• _WORK INSTRUCTIONS_: Output the whole listing exactly, except for the pictures in it.

○ ○ ○ ○ ○

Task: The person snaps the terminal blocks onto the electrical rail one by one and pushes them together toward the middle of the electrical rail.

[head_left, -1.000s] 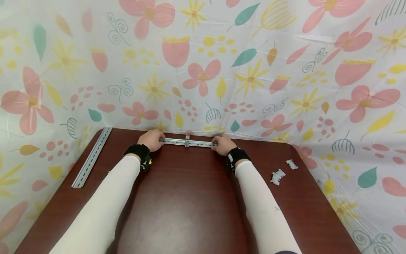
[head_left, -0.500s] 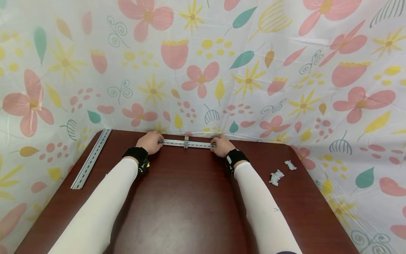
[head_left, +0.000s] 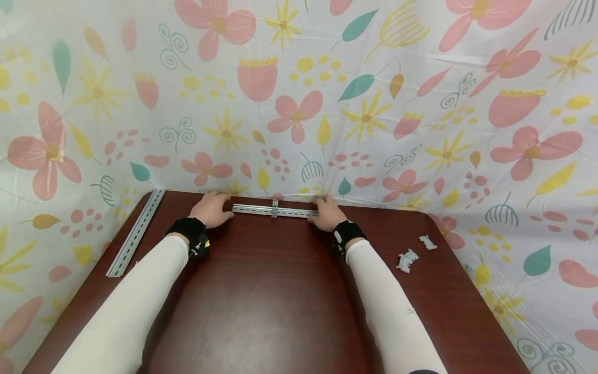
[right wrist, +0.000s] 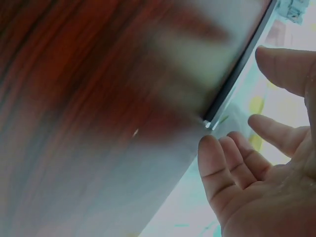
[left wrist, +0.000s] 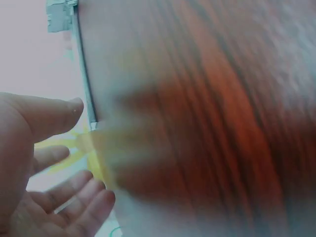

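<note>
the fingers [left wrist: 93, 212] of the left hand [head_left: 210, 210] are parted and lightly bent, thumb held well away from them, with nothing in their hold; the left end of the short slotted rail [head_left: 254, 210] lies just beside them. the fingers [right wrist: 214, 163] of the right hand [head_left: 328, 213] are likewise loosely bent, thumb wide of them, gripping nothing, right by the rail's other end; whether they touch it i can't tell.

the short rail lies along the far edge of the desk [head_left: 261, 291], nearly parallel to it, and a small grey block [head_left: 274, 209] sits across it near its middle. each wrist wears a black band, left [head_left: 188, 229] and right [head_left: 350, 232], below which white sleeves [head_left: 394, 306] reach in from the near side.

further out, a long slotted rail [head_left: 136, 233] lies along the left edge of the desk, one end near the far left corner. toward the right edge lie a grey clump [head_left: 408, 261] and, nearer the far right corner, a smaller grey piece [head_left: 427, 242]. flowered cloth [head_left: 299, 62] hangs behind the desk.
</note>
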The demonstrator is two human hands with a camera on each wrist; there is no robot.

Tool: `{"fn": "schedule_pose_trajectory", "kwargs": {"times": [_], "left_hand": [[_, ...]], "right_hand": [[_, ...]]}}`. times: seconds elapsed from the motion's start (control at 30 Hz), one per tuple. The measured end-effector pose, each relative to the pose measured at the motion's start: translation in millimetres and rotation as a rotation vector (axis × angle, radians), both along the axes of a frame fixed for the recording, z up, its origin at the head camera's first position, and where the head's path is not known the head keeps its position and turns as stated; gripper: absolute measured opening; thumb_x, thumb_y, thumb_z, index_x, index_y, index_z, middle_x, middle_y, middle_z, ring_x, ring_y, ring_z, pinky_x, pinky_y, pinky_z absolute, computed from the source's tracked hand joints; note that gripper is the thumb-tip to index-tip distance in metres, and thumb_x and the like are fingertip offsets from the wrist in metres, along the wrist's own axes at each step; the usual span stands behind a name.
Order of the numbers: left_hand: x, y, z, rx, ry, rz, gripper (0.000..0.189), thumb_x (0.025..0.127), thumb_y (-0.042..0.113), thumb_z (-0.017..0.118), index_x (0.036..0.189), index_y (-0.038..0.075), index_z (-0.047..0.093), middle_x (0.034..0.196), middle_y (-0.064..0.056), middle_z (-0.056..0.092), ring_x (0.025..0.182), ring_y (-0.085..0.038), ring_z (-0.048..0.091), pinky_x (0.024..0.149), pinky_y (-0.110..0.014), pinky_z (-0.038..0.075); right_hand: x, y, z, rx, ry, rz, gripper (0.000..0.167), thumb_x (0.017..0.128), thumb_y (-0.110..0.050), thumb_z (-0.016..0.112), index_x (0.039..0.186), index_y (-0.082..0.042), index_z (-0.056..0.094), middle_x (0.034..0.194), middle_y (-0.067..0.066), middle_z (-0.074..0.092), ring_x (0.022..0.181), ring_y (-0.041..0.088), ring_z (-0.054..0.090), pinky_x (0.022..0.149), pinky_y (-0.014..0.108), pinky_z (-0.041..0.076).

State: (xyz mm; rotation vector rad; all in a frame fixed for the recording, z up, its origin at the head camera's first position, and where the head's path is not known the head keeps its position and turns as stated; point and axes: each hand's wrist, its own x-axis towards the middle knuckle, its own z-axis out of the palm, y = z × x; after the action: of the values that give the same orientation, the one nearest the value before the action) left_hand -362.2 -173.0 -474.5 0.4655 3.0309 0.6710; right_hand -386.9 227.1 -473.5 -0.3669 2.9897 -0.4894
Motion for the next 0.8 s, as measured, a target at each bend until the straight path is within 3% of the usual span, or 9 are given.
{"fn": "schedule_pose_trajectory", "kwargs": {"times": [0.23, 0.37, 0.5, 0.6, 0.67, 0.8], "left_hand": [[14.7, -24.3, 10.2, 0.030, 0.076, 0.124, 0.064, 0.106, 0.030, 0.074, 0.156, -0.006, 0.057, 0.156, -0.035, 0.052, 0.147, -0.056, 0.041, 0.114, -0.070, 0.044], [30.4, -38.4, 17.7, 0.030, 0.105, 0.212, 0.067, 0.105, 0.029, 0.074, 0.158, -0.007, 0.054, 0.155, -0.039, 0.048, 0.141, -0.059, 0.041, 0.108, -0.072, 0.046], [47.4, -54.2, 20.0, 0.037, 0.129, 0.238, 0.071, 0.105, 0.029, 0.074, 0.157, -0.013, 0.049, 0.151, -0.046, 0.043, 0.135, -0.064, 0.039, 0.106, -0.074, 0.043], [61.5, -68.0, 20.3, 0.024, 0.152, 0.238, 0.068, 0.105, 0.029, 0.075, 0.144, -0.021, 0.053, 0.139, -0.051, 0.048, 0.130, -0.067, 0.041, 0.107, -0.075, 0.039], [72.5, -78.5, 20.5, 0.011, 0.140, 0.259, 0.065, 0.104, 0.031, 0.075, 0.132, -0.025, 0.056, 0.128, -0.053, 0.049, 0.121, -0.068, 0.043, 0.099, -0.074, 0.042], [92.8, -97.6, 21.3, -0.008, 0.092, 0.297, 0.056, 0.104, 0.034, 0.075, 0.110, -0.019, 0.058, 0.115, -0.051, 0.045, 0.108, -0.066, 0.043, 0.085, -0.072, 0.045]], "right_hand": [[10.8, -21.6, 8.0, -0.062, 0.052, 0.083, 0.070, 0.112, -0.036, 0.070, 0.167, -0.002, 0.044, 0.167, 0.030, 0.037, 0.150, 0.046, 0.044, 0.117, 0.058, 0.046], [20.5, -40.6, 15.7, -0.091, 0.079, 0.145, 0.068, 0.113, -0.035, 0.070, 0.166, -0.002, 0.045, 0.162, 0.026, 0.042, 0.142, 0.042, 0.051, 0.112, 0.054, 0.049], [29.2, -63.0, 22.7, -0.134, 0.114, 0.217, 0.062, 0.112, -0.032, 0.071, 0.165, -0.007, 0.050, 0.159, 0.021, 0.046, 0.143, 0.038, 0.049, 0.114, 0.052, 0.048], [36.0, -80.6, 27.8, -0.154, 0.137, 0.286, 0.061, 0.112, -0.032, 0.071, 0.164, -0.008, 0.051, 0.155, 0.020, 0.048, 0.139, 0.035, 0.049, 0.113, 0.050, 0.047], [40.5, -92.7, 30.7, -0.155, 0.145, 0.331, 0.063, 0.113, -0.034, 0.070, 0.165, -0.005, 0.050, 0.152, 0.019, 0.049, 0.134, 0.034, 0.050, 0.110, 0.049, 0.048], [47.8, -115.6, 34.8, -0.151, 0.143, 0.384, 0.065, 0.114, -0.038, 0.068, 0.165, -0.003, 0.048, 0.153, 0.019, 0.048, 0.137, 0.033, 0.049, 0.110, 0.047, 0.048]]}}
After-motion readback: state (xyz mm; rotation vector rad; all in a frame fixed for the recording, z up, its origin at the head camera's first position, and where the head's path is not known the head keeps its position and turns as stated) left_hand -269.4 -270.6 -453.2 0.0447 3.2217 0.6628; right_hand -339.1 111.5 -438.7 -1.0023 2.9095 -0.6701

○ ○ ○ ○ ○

• _REPLY_:
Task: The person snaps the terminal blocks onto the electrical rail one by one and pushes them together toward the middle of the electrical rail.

[head_left, -1.000s] 
[head_left, -0.500s] 
[head_left, +0.000s] 
[right wrist, +0.000s] 
[left wrist, +0.000s] 

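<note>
the fingers [left wrist: 93, 212] of the left hand [head_left: 210, 210] are parted and lightly bent, thumb held well away from them, with nothing in their hold; the left end of the short slotted rail [head_left: 254, 210] lies just beside them. the fingers [right wrist: 214, 163] of the right hand [head_left: 328, 213] are likewise loosely bent, thumb wide of them, gripping nothing, right by the rail's other end; whether they touch it i can't tell.

the short rail lies along the far edge of the desk [head_left: 261, 291], nearly parallel to it, and a small grey block [head_left: 274, 209] sits across it near its middle. each wrist wears a black band, left [head_left: 188, 229] and right [head_left: 350, 232], below which white sleeves [head_left: 394, 306] reach in from the near side.

further out, a long slotted rail [head_left: 136, 233] lies along the left edge of the desk, one end near the far left corner. toward the right edge lie a grey clump [head_left: 408, 261] and, nearer the far right corner, a smaller grey piece [head_left: 427, 242]. flowered cloth [head_left: 299, 62] hangs behind the desk.
</note>
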The demonstrator is two human hands with a camera on each wrist; there is no robot.

Tool: `{"fn": "schedule_pose_trajectory", "kwargs": {"times": [_], "left_hand": [[_, ...]], "right_hand": [[_, ...]]}}`. times: seconds elapsed from the motion's start (control at 30 Hz), one per tuple. The measured end-effector pose, each relative to the pose measured at the motion's start: translation in millimetres and rotation as a rotation vector (axis × angle, radians), both along the axes of a frame fixed for the recording, z up, its origin at the head camera's first position, and where the head's path is not known the head keeps its position and turns as stated; gripper: absolute measured opening; thumb_x, thumb_y, thumb_z, index_x, index_y, index_z, middle_x, middle_y, middle_z, ring_x, ring_y, ring_z, pinky_x, pinky_y, pinky_z absolute, computed from the source's tracked hand joints; note that gripper is the thumb-tip to index-tip distance in metres, and thumb_x and the like are fingertip offsets from the wrist in metres, along the wrist's own axes at each step; the usual span stands behind a name.
Order of the numbers: left_hand: x, y, z, rx, ry, rz, gripper (0.000..0.189), thumb_x (0.025..0.127), thumb_y (-0.042..0.113), thumb_z (-0.017..0.118), index_x (0.036..0.189), index_y (-0.038..0.075), index_z (-0.047..0.093), middle_x (0.034..0.196), middle_y (-0.064..0.056), middle_z (-0.056..0.092), ring_x (0.025..0.182), ring_y (-0.085..0.038), ring_z (-0.048..0.091), pinky_x (0.024..0.149), pinky_y (-0.110..0.014), pinky_z (-0.038..0.075); right_hand: x, y, z, rx, ry, rz, gripper (0.000..0.167), thumb_x (0.017..0.128), thumb_y (-0.110..0.050), thumb_z (-0.016..0.112), index_x (0.039..0.186), index_y (-0.082..0.042), index_z (-0.056..0.094), middle_x (0.034..0.194), middle_y (-0.067..0.066), middle_z (-0.074..0.092), ring_x (0.022..0.181), ring_y (-0.041..0.088), ring_z (-0.054..0.090), pinky_x (0.022..0.149), pinky_y (-0.014..0.108), pinky_z (-0.041..0.076).

State: (xyz mm; rotation vector rad; all in a frame fixed for the recording, z up, its origin at the head camera's first position, and where the head's path is not known the head keeps its position and turns as stated; point and axes: each hand's wrist, its own x-axis towards the middle knuckle, its own z-axis out of the palm, y = z × x; after the action: of the values that give the same orientation, the one nearest the value before the action) left_hand -362.2 -173.0 -474.5 0.4655 3.0309 0.6710; right_hand -386.9 227.1 -473.5 -0.3669 2.9897 -0.4894
Motion for the next 0.8 s, as measured, a target at each bend until the straight path is within 3% of the usual span, or 9 are given.
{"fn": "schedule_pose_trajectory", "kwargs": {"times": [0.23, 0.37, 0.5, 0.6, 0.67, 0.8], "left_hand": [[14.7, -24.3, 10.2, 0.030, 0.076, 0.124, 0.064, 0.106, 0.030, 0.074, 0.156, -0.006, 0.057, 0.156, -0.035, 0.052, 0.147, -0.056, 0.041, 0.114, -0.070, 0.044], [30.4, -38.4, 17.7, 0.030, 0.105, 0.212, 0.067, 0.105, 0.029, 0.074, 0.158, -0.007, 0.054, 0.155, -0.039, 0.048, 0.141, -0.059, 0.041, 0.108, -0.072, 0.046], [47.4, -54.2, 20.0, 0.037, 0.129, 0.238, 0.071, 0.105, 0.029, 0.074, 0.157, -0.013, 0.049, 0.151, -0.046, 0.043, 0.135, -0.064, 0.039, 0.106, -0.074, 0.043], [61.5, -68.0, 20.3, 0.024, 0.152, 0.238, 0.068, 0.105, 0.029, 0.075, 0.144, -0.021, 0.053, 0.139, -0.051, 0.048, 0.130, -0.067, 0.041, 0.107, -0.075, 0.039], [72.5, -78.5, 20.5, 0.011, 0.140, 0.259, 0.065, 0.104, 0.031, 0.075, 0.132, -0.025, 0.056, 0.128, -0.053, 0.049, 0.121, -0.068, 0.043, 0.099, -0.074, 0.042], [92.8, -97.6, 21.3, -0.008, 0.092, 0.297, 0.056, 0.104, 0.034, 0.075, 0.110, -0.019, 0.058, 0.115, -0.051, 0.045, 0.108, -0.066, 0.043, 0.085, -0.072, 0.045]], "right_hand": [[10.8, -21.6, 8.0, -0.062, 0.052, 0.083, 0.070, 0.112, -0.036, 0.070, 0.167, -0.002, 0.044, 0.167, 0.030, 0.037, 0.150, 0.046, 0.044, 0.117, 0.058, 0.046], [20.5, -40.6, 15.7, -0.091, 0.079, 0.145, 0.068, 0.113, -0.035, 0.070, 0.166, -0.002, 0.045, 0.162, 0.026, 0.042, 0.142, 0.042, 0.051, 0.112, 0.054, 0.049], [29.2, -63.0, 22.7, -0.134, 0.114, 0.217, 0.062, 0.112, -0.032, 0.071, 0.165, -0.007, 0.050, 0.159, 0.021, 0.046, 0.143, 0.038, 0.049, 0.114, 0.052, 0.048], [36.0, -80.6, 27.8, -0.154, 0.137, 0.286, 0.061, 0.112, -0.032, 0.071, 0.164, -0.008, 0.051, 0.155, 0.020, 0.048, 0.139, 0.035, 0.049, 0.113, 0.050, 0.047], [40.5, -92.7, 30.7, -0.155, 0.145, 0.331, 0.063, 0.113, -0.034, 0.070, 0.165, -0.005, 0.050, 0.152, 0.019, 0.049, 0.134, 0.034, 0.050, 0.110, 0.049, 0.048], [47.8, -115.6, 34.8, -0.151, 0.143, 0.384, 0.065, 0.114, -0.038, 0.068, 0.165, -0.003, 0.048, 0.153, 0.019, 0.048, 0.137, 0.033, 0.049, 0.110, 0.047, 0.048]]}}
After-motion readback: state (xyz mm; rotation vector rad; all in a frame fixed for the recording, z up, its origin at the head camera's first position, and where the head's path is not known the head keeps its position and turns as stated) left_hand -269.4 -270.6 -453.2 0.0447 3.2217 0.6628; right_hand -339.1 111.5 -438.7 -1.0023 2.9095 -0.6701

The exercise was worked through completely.